Sample purification protocol based on search results:

• Harvest Sf9/High Five cells 72h post-infection

• Remove viral particles by ultracentrifugation (100,000 × g, 2h)

• Filter supernatant through 0.22 μm filter

• Apply to StrepTactin Sepharose column or Ni-NTA based on tag

• Wash extensively to remove non-specifically bound proteins

• Elute with biotin (for Strep-tagged protein) or imidazole (for His-tagged protein)

• Perform SEC in 100 mM Tris/HCl (pH 8), 150 mM NaCl, and 1 mM EDTA

• Assess purity by SDS-PAGE (target >95%)

How can ULBP3 be utilized in cancer immunotherapy research?

ULBP3's role in immune surveillance makes it a promising target for cancer immunotherapy research:

• Enhancing tumor immunogenicity:

  • Methodology: Engineer tumor cells to overexpress ULBP3 using viral vectors or CRISPR/Cas9

  • Experimental approach: Compare NK cell-mediated killing of wild-type versus ULBP3-overexpressing tumor cells using degranulation assays (CD107a)

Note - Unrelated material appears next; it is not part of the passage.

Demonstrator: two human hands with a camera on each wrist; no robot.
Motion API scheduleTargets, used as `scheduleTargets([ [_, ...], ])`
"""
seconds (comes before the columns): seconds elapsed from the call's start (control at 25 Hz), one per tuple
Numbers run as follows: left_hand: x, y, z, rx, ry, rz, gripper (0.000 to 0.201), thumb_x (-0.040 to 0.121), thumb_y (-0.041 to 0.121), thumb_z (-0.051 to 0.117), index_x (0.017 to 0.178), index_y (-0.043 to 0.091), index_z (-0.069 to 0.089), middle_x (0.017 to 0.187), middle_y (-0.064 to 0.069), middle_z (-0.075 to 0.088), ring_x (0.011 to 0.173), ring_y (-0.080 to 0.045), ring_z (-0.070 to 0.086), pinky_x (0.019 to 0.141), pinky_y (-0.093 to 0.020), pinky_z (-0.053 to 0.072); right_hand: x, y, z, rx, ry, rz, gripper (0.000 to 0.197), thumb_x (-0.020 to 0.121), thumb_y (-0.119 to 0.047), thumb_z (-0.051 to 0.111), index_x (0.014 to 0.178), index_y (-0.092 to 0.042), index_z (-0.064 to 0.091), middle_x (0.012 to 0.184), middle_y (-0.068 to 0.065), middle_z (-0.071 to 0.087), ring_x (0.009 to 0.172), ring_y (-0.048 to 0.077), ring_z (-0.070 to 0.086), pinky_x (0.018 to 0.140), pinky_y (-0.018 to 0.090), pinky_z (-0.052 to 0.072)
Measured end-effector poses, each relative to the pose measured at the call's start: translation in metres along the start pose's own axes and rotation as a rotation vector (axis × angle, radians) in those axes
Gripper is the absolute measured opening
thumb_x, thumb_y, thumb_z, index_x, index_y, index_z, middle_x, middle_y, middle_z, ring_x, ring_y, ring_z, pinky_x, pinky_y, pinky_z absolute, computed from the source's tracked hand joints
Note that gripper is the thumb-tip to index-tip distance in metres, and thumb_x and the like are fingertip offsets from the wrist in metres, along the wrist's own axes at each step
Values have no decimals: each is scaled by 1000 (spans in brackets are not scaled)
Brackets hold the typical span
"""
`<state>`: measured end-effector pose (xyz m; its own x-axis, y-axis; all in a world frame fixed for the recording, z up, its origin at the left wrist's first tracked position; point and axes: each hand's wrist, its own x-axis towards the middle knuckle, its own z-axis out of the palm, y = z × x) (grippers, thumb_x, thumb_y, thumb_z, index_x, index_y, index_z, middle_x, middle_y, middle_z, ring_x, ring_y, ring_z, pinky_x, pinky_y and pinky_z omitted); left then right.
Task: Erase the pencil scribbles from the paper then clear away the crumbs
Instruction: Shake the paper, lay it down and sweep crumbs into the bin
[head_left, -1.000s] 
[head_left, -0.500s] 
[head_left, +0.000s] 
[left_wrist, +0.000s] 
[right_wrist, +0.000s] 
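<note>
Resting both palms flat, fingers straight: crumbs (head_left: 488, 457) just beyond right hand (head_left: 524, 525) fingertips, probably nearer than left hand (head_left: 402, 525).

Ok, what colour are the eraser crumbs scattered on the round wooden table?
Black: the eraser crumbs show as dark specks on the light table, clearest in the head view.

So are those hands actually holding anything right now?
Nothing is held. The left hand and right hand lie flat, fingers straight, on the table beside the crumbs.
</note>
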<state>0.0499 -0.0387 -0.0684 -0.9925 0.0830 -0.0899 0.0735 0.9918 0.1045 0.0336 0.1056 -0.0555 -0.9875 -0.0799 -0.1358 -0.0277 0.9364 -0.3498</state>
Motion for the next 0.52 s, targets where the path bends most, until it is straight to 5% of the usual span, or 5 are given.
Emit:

  • Rationale: Overcoming tumor immune evasion by increasing NK cell recognition signals

• Bispecific engager development:

  • Methodology: Design fusion proteins linking ULBP3 with tumor-targeting antibody fragments

  • Experimental design: Test constructs using co-immunoprecipitation to confirm binding to both NKG2D and tumor antigens

  • Analysis: Measure NK cell recruitment and activation against antigen-positive tumor cells

  • Functional assessment: Compare cytotoxicity against tumor cells with varying antigen expression levels

• Investigating soluble ULBP3 dynamics:

  • Research question: Does soluble ULBP3 act as an immunoevasin similar to exosomal ULBP3?

  • Methodology: Pre-incubate NK cells with recombinant ULBP3 (10-20 μg) before exposure to target cells

  • Measurement: Assess changes in NK cell degranulation, cytokine production, and cytotoxicity

  • Control comparison: Use NKp30-specific antibodies (p30-15, 10 μg/ml) as comparative control

• Exploiting ULBP3's resistance to viral evasion:

  • Research application: Target ULBP3-mediated immune activation specifically in virus-associated cancers

  • Rationale: ULBP3 maintains surface expression even when Rh159 and similar viral proteins downregulate other NKG2D ligands

  • Experimental approach: Compare efficacy of ULBP3-targeting strategies versus other NKG2D ligands in virus-positive tumors

  • Analysis method: Flow cytometry to quantify ligand expression; functional assays to measure NK cell activation

• NKG2D-ULBP3 signaling modulation:

  • Research focus: Exploit ULBP3's weaker NKG2D signaling properties for specific therapeutic applications

  • Methodology: Compare signaling patterns induced by ULBP3 versus other NKG2D ligands using phospho-specific antibodies

  • Application: Design ULBP3 variants with modified binding affinity or signaling properties

  • Therapeutic potential: Develop approaches that enhance helpful immune responses while minimizing potential immunopathology

Each of these research directions requires carefully controlled experiments using properly characterized recombinant ULBP3 produced in Sf9 cells, with appropriate controls to ensure scientific rigor and reproducibility.